--- EXERCISE INSTRUCTIONS ---
A word-for-word restatement of the listing is the only acceptable answer.

--- DATA EXTRACT ---
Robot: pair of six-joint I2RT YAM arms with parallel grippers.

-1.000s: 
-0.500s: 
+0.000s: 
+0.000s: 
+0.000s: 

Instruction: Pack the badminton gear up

--- RESPONSE TO THIS EXERCISE ---
Robot: pair of six-joint I2RT YAM arms with parallel grippers.

-1.000s: 
-0.500s: 
+0.000s: 
+0.000s: 
+0.000s: 

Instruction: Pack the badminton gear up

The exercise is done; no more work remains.